Economia
Animais: projeto proíbe alimentação forçada
Organizações que atuam na proteção dos animais anunciaram seu apoio à aprovação do Projeto de Lei (PL) 90/2020, que visa impedir a produção e venda de produtos derivados da alimentação forçada de animais.
Este projeto foi aprovado na Câmara dos Deputados e encaminhado ao Palácio do Planalto em 6 de julho, com um prazo constitucional de 15 dias úteis para que o presidente analise e sancione a proposta.
A Frente Parlamentar Ambientalista Mista do Congresso Nacional e a Frente Parlamentar em Defesa dos Animais também apoiam a iniciativa.
Um dos alimentos mais conhecidos originados por meio da alimentação forçada é o foie gras. Para sua produção, utiliza-se a técnica da gavagem, onde um tubo metálico é inserido na boca de gansos, patos e marrecos até o esôfago, permitindo a introdução de grandes quantidades de alimento para provocar uma doença no fígado chamada esteatose hepática, que faz com que o órgão aumente.

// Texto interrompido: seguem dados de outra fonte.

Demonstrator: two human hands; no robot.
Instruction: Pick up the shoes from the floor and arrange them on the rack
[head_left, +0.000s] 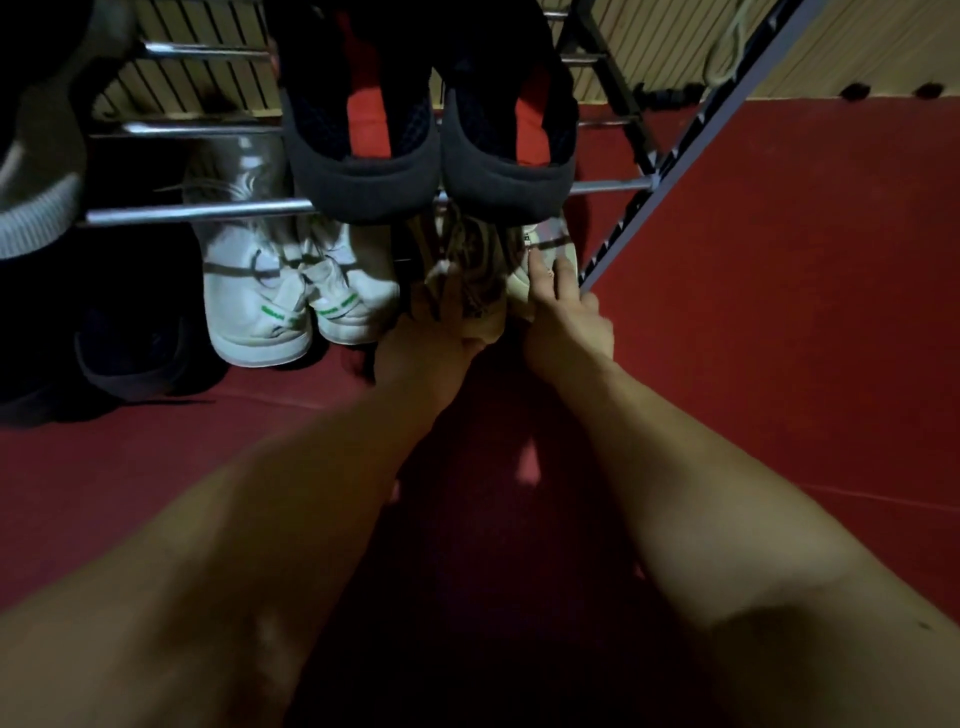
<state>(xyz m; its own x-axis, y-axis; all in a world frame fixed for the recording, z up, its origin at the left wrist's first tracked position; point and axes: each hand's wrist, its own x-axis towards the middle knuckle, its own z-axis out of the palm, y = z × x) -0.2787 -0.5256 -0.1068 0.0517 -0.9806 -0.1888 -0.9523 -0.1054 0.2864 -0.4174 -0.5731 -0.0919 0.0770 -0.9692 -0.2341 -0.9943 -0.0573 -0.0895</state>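
since we had only the head view, we read both hands low at the rack, reaching beneath its front bar. our left hand gripped the heel of one of the beige shoes, fingers curled round it, we judged to steer it straight in. our right hand lay with fingers straight and slightly spread, touching the other one, likely nudging it level with its mate. the pair sat just beside the white sneakers, under the black and red shoes, heels toward us. whether it rested on a lower bar or the floor we could not tell. it looked pale cream with brownish patterning, though dim light hid the details.
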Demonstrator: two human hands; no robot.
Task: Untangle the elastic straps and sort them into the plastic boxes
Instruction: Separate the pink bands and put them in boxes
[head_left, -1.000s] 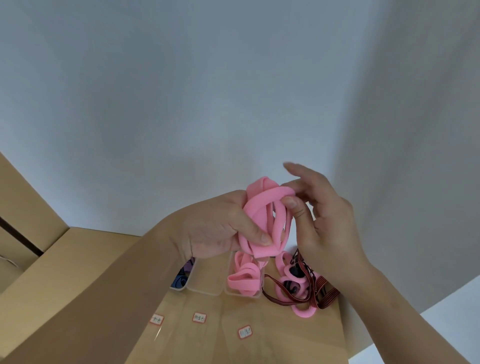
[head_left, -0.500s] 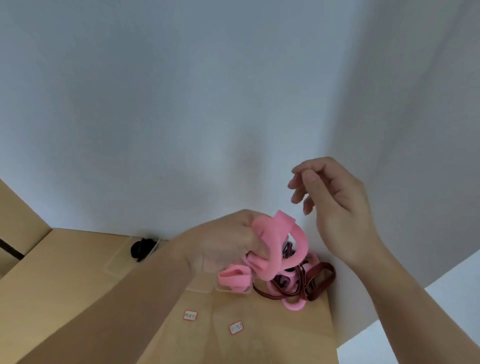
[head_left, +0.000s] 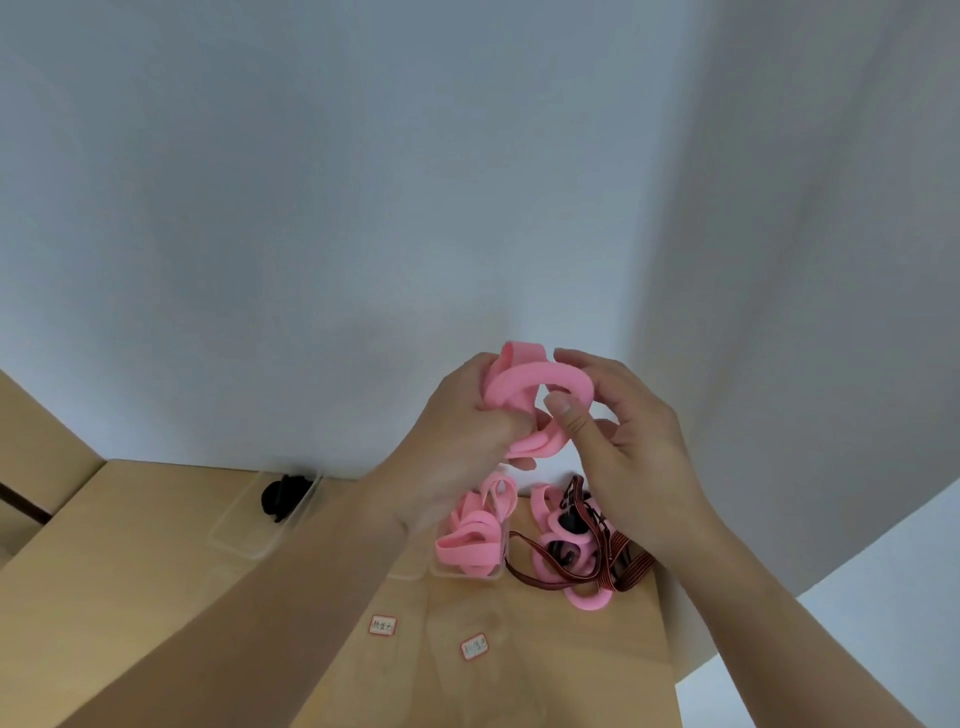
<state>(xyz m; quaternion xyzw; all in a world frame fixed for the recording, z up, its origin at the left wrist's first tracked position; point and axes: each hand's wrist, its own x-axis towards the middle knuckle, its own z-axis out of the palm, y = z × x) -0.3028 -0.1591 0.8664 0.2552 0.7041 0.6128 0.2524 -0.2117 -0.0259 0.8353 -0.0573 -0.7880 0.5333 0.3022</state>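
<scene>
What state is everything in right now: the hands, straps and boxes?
Left hand: grips the pink strap.
Right hand: pinches the same strap.
Pink strap: bunched, held above the table.
Rightmost box: holds pink straps.
Leftmost box: holds something black.
Strap pile: tangled, on the table.

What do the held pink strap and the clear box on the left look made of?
The pink strap looks like soft rubbery elastic, matte; it bends into smooth limp loops. The clear box looks like thin transparent plastic, slightly glossy, with see-through walls.
</scene>
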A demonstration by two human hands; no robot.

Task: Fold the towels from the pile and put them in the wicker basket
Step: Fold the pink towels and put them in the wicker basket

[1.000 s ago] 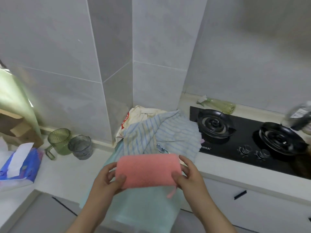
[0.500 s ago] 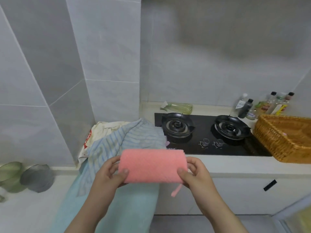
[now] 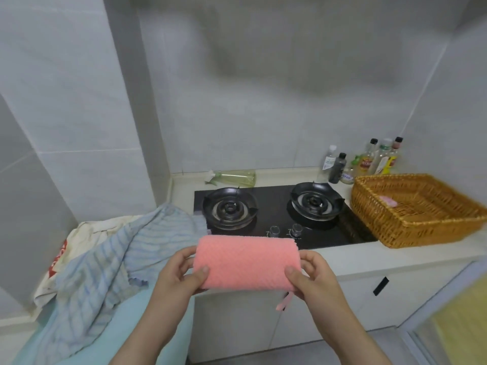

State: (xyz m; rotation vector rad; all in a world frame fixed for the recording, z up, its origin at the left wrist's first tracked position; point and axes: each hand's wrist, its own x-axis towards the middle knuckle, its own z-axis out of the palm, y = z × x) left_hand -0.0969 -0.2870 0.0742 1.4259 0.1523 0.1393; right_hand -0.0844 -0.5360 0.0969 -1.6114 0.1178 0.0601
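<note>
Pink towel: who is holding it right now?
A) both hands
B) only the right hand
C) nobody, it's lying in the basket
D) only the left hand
A: the left hand and the right hand each grip one end of the folded pink towel, thumbs on top.

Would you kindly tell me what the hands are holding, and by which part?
The folded pink towel, by its two short ends: the left hand pinches the left end and the right hand the right end, thumbs on top.
</note>
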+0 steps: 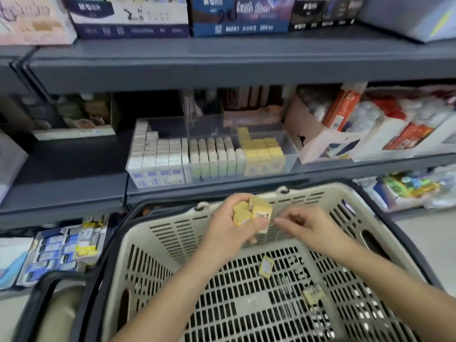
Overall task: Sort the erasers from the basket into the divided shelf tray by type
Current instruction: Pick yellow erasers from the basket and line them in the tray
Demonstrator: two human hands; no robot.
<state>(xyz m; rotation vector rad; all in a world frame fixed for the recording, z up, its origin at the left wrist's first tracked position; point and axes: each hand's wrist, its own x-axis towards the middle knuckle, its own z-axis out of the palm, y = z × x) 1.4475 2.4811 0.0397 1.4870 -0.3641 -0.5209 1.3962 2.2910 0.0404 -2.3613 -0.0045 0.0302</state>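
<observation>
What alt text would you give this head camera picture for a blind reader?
A left hand grips several yellow boxed erasers above a beige slotted plastic basket, the right hand close beside them. Two more yellow erasers lie on the basket floor; a clear divided shelf tray behind holds sorted rows.

Several yellow erasers [256,214] are gripped over the beige basket [172,233], 2 loose erasers [266,267] lie inside, and the clear tray [292,146] holds sorted rows.
</observation>
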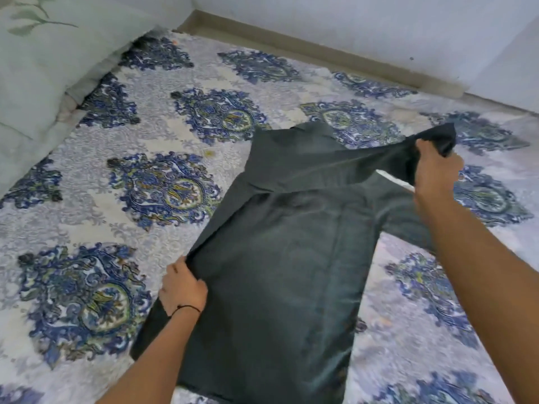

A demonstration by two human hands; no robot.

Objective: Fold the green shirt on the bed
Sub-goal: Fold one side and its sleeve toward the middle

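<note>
The dark green shirt lies spread lengthwise on the bed, collar end toward the far wall. My left hand pinches the shirt's left edge near its middle, fingers closed on the cloth. My right hand is raised above the upper right of the shirt and grips the end of a sleeve, which is pulled taut across the shoulder area. The other sleeve sticks out to the right below my right forearm.
The bed carries a white cover with blue ornamental medallions. A pale green pillow lies at the upper left. A white wall and a beige skirting strip run along the far side of the bed.
</note>
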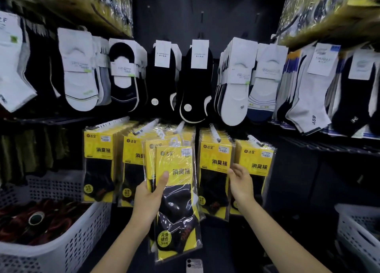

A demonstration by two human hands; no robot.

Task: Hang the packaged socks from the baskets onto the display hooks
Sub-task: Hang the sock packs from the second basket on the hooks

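In front of the lower row of display hooks (213, 132), the left hand (149, 199) has its grip clamped on a small stack of sock packs (176, 190), thumb flat on the yellow front card and fingers behind. At least two packs show, the front one lower than the one behind. Their hanger tabs sit just below the middle hook (180, 126), and I cannot tell whether any tab is threaded on it yet. The right hand (240, 182) holds nothing: its grip is apart, fingers loosely spread against the edge of the hanging packs (216, 165) on the next hook to the right. Outward from there, four hooks in this row carry rows of the same yellow packs, so a good share of the hanging looks done. What remains, by my judgement, is the stack in hand and whatever lies in the baskets. The left basket (67, 246) holds dark and red goods, too blurred to name as socks, and the right basket (355, 229) shows only its corner. Above hang loose socks (80, 71) on card headers.
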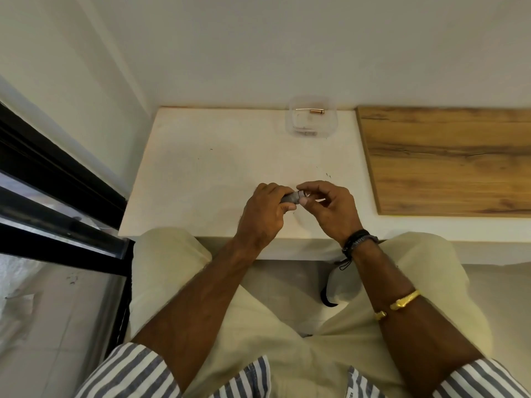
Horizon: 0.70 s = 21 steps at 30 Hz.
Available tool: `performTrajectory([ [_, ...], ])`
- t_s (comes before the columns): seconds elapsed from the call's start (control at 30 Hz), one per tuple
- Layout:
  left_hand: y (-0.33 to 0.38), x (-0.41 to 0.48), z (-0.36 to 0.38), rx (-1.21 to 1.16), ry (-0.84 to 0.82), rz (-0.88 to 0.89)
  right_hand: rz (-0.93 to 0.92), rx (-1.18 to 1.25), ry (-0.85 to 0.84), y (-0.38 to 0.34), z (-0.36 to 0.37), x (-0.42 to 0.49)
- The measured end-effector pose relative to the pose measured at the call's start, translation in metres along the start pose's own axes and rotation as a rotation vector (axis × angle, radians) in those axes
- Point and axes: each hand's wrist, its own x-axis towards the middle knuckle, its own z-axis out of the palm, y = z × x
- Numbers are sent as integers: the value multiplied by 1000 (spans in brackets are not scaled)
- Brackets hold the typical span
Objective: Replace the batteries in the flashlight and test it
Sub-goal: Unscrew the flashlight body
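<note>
Item: small grey flashlight (290, 197), body wrapped in our left hand (265, 209), right hand (326, 203) fingertips pinching its end; we should twist squarely, body steady.

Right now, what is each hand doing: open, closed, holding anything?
Left hand: closed around the grey flashlight.
Right hand: fingers pinched at the flashlight's end; anything held there cannot be told.

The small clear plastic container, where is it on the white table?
In the head view, the clear plastic container stands at the white table's far edge against the wall, just left of the wooden board.
</note>
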Motion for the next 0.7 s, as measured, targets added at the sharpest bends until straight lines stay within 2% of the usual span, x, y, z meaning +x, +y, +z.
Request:
performTrajectory([
  [0.17,-1,-1,1,16,-17,-5,0,59,-68,1,-3,1],
  [0.3,1,-2,1,18,-17,20,140,8,31,2,1,1],
  [0.47,-1,-2,2,20,-35,28,48,-58,15,3,0,0],
  [0.7,-2,-1,3,32,-35,14,8,61,-45,0,-5,1],
])
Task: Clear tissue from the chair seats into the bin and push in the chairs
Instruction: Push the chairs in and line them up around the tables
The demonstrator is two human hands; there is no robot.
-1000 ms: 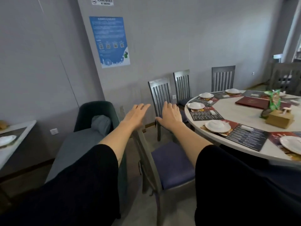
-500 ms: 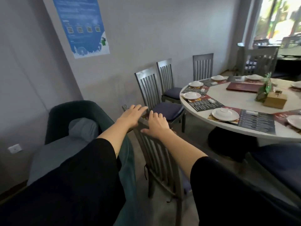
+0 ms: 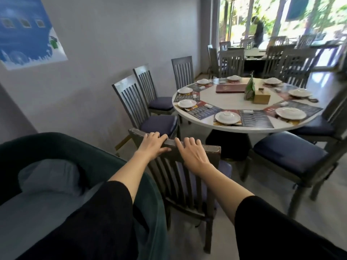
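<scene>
A grey slatted chair (image 3: 213, 148) with a blue seat cushion stands in front of me, its back toward me and facing the round white table (image 3: 244, 128). My left hand (image 3: 151, 146) grips the left part of its top rail, fingers over the top and thumb on the near side. My right hand (image 3: 191, 153) holds the same rail further right, fingers curled over it. Most of this chair's seat is hidden behind the slats. The blue seats of the left neighbouring chair (image 3: 159, 125) and the right one (image 3: 289, 153) show bare cushions.
A dark green sofa (image 3: 78, 147) with a grey cushion (image 3: 48, 175) stands close on my left, almost touching the chair. The table carries plates, menus and a wooden box. More chairs ring it; another table set and a person (image 3: 259, 32) are far back.
My hands have come down from the air onto the chair's top rail and taken hold of it. The chair has swung round to face the table, and my view has turned right.
</scene>
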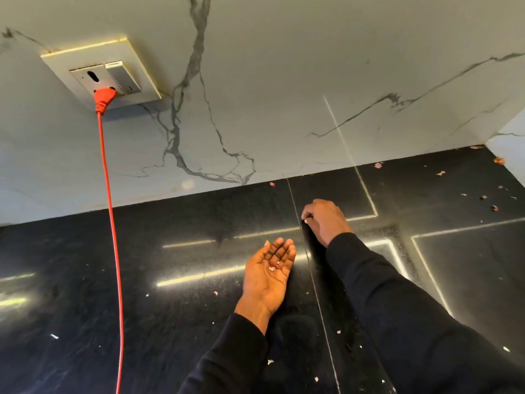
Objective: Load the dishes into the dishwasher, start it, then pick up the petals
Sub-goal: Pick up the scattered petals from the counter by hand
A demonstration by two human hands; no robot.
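A: Head view: what surface?
B: Black polished counter (142,280) meeting a grey-veined marble wall (284,81); at ten o'clock a socket (99,75), red cord (113,223) hanging down.
A: And the petals (378,165)?
B: Scattered mostly toward two o'clock; a few lie on the left hand (270,268), palm up, fingers relaxed.
A: And the right hand (324,220)?
B: Fingers curled onto the counter; pinching anything, cannot tell.

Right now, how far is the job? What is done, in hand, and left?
Done: a few petals lie in the upturned left hand. The dishwasher is not in view. In hand: the right hand curls its fingertips down at the countertop; whether it pinches a petal does not show. Left: loose petals by the far right corner and in the foreground.
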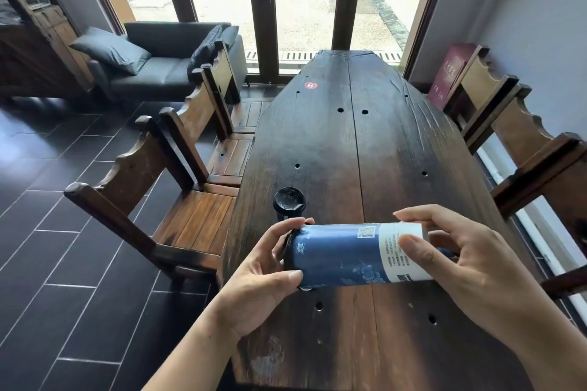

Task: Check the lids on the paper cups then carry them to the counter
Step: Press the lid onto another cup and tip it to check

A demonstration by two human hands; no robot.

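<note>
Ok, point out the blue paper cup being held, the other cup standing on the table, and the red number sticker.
Blue paper cup [343,255], head view, sidewall.
Standing black-lidded cup [289,199], head view, lid top.
Red round sticker [310,85], head view, centre.

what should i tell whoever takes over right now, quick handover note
Left hand: gripping the lid end of the blue cup.
Right hand: holding the cup's bottom end.
The blue cup is held on its side above the table, lid pointing left.
The second cup, black lid on, stands upright on the table just behind the left hand.
Done: nothing carried yet; the lid check on the blue cup is under way.
Left: finish this check, check the second cup's lid, carry both to the counter, which is not in view.
</note>
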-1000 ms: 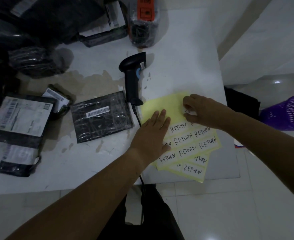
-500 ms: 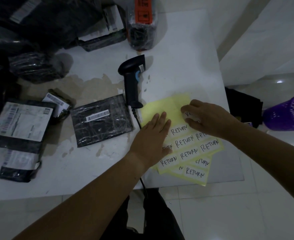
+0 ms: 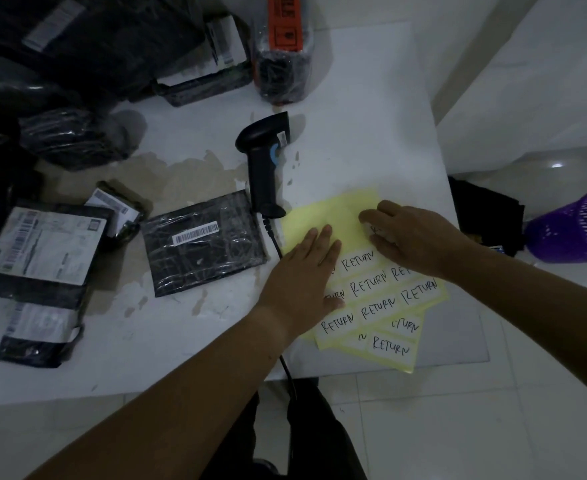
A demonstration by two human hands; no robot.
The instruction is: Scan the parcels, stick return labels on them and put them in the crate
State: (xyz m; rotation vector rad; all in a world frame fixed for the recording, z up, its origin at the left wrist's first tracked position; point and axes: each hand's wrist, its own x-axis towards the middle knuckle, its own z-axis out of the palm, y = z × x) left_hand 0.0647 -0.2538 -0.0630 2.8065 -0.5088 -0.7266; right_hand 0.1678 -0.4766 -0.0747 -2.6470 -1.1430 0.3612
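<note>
A: Well, what can go wrong at this point?

B: Mostly the peeling. The left hand [image 3: 305,271] lies flat with straight fingers and presses the label sheet [image 3: 323,211] onto the table [image 3: 354,98]. The right hand [image 3: 420,237] has its fingers bent, and they seem to pinch the top label [image 3: 375,231] by its edge. If the flat hand gives way, I think the whole sheet rises together with the label. If the pull is too quick, the thin paper may tear or curl and stick to itself.

A: And the parcel?

B: The flat parcel [image 3: 202,242] lies just left of the scanner [image 3: 262,168], well apart from both hands. Its black wrap is glossy and wrinkled, with a small white barcode strip on top. On such creases a label may hold badly, so I would press it on the smoothest part.

A: What about the other materials?

B: The sheet is pale yellow waxy backing with white rectangles, each with RETURN written by hand. A second sheet lies under it and may slide. The scanner is hard black plastic, and its cable runs under the left forearm, where it can catch. The purple basket [image 3: 576,226], a mesh one, stands on the floor at the right; it may be the crate.
</note>
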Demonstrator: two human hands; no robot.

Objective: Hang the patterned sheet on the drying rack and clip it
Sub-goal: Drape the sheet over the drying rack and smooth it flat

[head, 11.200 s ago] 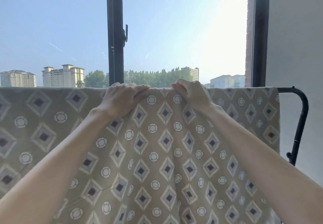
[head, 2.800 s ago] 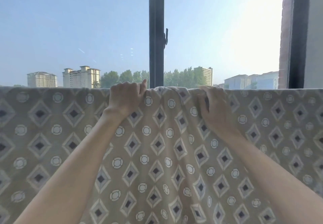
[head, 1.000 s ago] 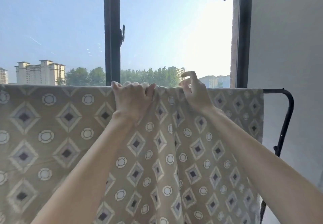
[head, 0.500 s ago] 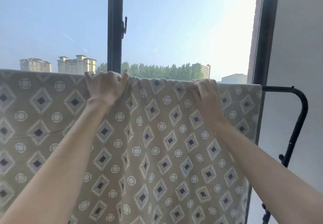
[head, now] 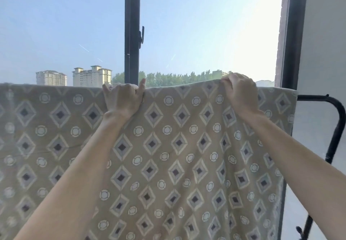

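Where it drapes over the drying rack (head: 336, 127), your patterned sheet (head: 168, 155) shows tan cloth with dark-centred diamonds and pale rings. Your left hand (head: 123, 99) and right hand (head: 239, 93), apart, each grip its top edge.

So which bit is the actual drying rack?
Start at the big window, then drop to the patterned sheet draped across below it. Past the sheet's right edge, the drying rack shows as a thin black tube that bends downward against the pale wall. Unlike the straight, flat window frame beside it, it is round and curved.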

O produto comercializado é justamente este fígado doente.
George Sturaro, diretor de Relações Governamentais e Políticas Públicas da organização Mercy For Animals no Brasil, destaca que a proibição dessa prática é essencial para assegurar o bem-estar das aves.
“É uma das práticas mais cruéis na indústria de alimentos de origem animal”, afirma Sturaro. “Os animais submetidos a essa técnica vivem semanas de intenso sofrimento e dor.”
A entidade argumenta que a aprovação do projeto é justificada tanto por motivos éticos quanto legais, e que a produção nacional é pequena, sem impacto econômico relevante.
“Apenas duas empresas fabricam foie gras no Brasil, ambas de pequeno porte, que não ficarão sem opções, já que elaboram outros produtos, como patê de fígado tradicional, que não envolve alimentação forçada”, explica Sturaro.
No comércio online, o foie gras pode ser encontrado com preços variando de R$ 350 por pequenas porções até R$ 5.000 por quilo, dependendo do tipo da ave.
A maior parte do consumo interno é suprida por importações, principalmente da França. Essas importações somam cerca de 1 milhão de euros anuais, um valor considerado baixo frente ao volume das exportações francesas para o Brasil.
Embora o projeto não mencione explicitamente a importação, a comercialização desses produtos passaria a ser proibida, dificultando ou mesmo impedindo a venda do foie gras no país.
Com isso, o Brasil se alinharia a diversos países que já baniram a prática da alimentação forçada por meio de leis, decisões judiciais ou normas técnicas. Entre esses países estão os 22 membros da União Europeia, além de Israel, Argentina, Austrália e Índia.